Regional Lab Dry Plan on Headwater 100 km2#

Note

This page and its static assets are auto-generated by python -m tools.doc_gallery. The Sphinx build only reads committed PNG and JSON artifacts.

This case documents the orchestration layer rather than one child run. It uses the first committed regional_lab example in dry-plan mode to show how a small site catalog is filtered, clustered, expanded into recipes, and reported as runnable cases or explicit coverage gaps.

See also

Read the Simulation walkthrough if you want the parameter mapping, a recommended reading order, and the first modifications to try.

Case Setup#

  • Launcher family: regional_lab, sitting above child simulation and comparison launchers.

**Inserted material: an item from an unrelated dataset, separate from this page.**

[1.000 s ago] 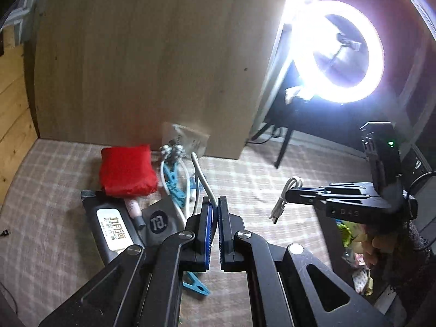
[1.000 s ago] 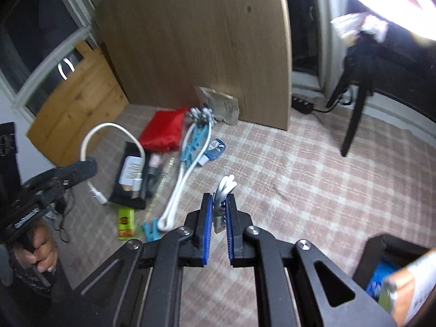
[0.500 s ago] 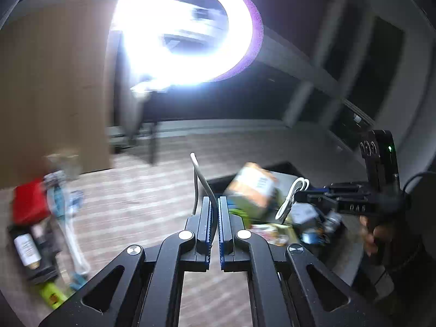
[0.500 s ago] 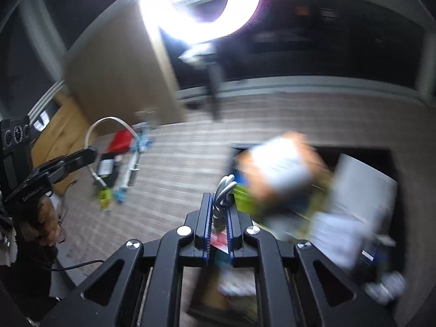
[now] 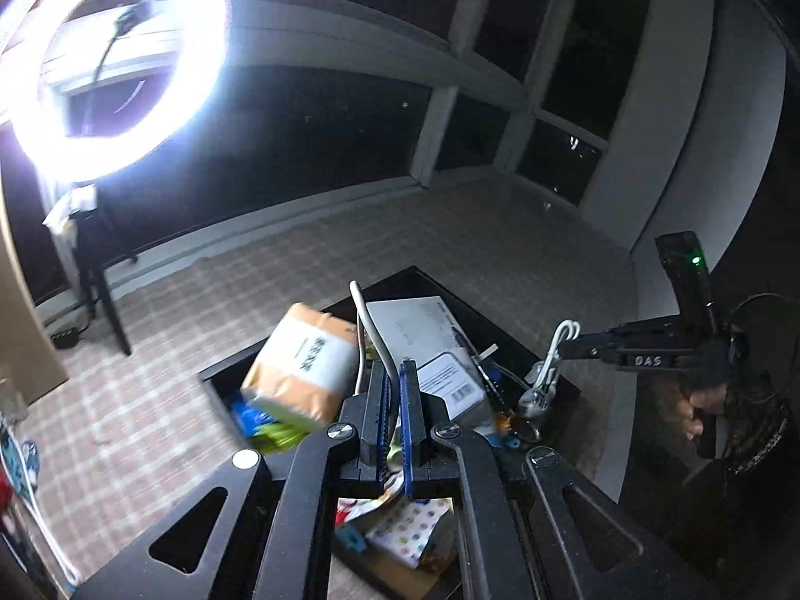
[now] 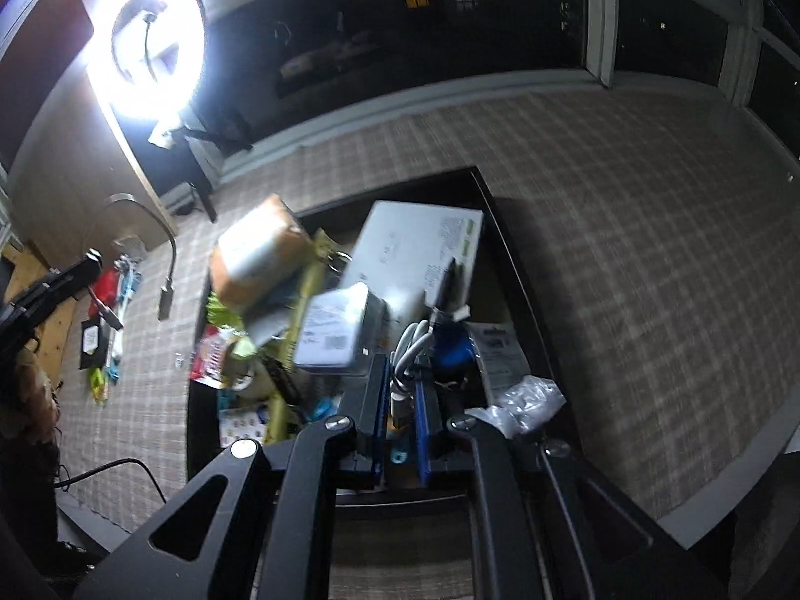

  • Example scope: one small Brittany site catalog with one fully runnable headwater site and several inventory-only or screening sites.

  • The committed example starts with execute = false, so the page documents planning, selection, and reporting rather than child-run results.

What It Shows#

  • How regional_lab separates site inventory, recipe definitions, and execution/reporting layers.

  • How one selected site population expands into planned child runs plus explicit coverage gaps when required configs are missing.

  • How a dry-run can be used as a planning and coverage-audit tool before any child simulation is actually launched.

Key Parameters#

  • [regional_lab.catalog] defines how site metadata and path-like config references are loaded from the catalog.

  • [regional_lab.selection] tags = [“mesh_ready”] filters the population before any recipe expansion happens.

  • [[regional_lab.cluster_rule]] enriches catalog rows into reusable clusters/families/scales instead of relying only on static columns.

  • [[regional_lab.recipe]] turns one selected site population into concrete child launcher plans, with required_fields making coverage gaps explicit.

  • execute = false keeps the example in dry-plan mode, which is exactly what this page documents.

How To Read It#

  • Start with the site-by-recipe matrix to see which sites are runnable and which ones remain coverage gaps.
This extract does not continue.